Friday, October 30, 2015

"Drugs minus 2" reduction unavailable where plea agreement specified the sentence

U.S. v. Price, 2015 WL 5915954 (10/9/15) (Kan) (unpub'd) - The 10th reviews a "Drugs Minus 2" 18 USC § 3582(c)(2) motion with a Rule 11(c)(1)(C) plea agreement with unfriendly reasoning and an unhappy result The parties agreed to a 20-year sentence. The agreement did not mention a guideline range but did say: "the proposed sentence does not offend the sentencing guidelines, but, because the sentence is sought under Rule 11(c)(1)(C), the parties are not requesting the imposition of a guideline sentence." The probation office, the government and the district court all figured the guideline range to be 210 to 262 months, making the agreed-to sentence within the range. Mr. Price filed a § 3582(c)(2) motion arguing his guideline range had subsequently been decreased to 168 to 210 months The 10th strictly applies Justice Sotomayor's concurrence in Freeman v.
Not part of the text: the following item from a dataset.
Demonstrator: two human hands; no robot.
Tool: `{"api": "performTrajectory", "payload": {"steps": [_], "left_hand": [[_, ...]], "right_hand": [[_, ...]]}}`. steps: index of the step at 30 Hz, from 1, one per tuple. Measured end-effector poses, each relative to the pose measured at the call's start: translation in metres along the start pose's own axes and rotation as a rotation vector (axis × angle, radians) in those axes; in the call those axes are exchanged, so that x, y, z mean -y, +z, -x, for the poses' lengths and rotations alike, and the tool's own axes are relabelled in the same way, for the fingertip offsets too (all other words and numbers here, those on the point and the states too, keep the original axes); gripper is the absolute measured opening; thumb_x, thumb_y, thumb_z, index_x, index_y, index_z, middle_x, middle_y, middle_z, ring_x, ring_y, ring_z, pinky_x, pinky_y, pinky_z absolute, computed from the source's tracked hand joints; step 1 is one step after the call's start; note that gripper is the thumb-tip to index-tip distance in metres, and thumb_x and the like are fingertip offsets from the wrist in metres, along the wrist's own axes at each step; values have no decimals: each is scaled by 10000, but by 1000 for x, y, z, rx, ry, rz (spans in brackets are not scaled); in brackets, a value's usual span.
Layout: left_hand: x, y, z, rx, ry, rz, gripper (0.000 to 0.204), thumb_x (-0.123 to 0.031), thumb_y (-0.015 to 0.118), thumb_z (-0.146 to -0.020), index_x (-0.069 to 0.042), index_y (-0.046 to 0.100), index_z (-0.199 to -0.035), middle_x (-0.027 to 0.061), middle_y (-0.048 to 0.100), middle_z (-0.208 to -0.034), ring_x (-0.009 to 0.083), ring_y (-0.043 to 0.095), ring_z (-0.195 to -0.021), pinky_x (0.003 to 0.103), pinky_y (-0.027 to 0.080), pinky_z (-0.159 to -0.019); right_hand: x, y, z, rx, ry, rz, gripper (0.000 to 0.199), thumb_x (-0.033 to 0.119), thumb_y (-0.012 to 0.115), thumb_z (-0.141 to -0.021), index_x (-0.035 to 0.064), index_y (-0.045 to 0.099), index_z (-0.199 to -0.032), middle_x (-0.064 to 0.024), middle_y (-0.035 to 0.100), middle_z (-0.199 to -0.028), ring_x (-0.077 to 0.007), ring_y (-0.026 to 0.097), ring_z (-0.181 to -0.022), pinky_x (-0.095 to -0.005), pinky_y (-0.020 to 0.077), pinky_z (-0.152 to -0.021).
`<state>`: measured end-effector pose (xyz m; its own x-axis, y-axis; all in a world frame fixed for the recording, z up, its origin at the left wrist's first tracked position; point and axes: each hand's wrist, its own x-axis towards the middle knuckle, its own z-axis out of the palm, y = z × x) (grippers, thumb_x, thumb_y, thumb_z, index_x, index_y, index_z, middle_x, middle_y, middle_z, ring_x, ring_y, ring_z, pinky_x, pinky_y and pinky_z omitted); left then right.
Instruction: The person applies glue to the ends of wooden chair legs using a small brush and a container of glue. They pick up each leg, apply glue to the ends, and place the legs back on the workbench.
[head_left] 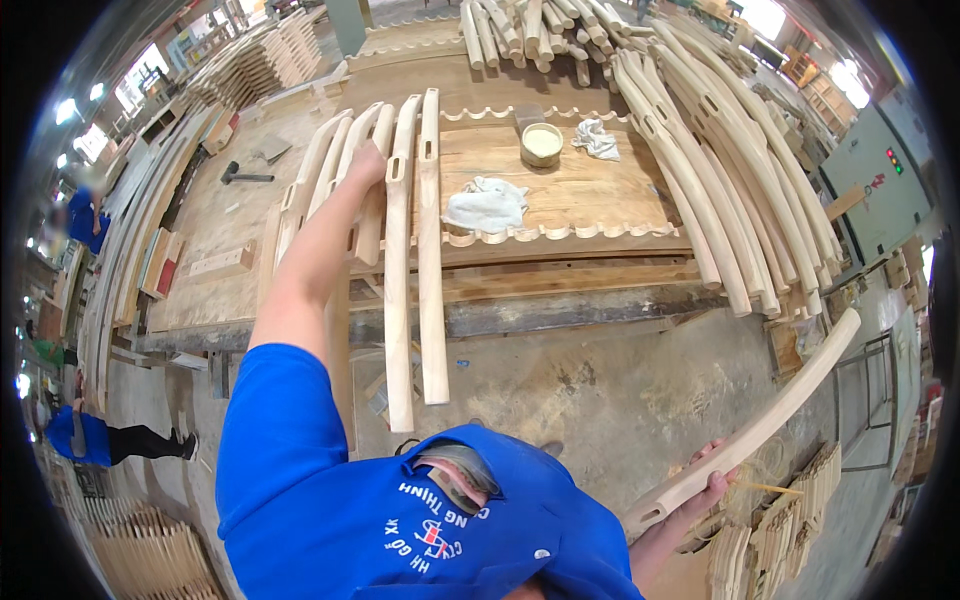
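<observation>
Left of the paste bowl (541,160), the left hand (368,166) is touching a slotted wooden piece (370,222) in a row, but I cannot tell whether its hidden fingers are gripping. Right of the bowl and nearer the wearer, the right hand (714,488) is clasping a curved wooden bar (772,416), while white cloths (487,206) are lying on both sides of the bowl.

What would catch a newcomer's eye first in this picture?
First, the bright blue shirt at lower centre, then the curved wooden piece held in the right hand at lower right. The left hand is at slotted wooden pieces left of centre on the workbench, and a heap of curved pieces lies at its right end.
</observation>
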<state>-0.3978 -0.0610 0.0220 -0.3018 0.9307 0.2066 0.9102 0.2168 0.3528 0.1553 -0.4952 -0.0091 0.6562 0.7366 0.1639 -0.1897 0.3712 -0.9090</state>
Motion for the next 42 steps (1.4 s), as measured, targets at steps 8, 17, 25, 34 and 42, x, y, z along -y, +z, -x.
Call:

U.S., 131 S. Ct. 2685 (2011), the controlling law, according to the 10th. The 10th says Justice Sotomayor's opinion allows for an 11(c)(1)(C) sentence to be reducible pursuant to § 3582(c)(2) only if the plea agreement either (1) calls for a sentence within a range or (2) provides for a specific prison term but "makes clear" the basis for the specific term is the guideline range. Here, the 10th observes, the agreement did not call for a range, but for a specific prison term, and there was no mention of a range. The 10th sees the reference in the agreement to the parties not requesting a guideline sentence as showing no connection to a guideline range. Mr. Price's sentence was based on the agreement, not a guideline range, the 10th concludes. It doesn't matter if the government and the court relied on the guideline calculation. The agreement did not expressly rely on that calculation. So Mr. Price is out of luck.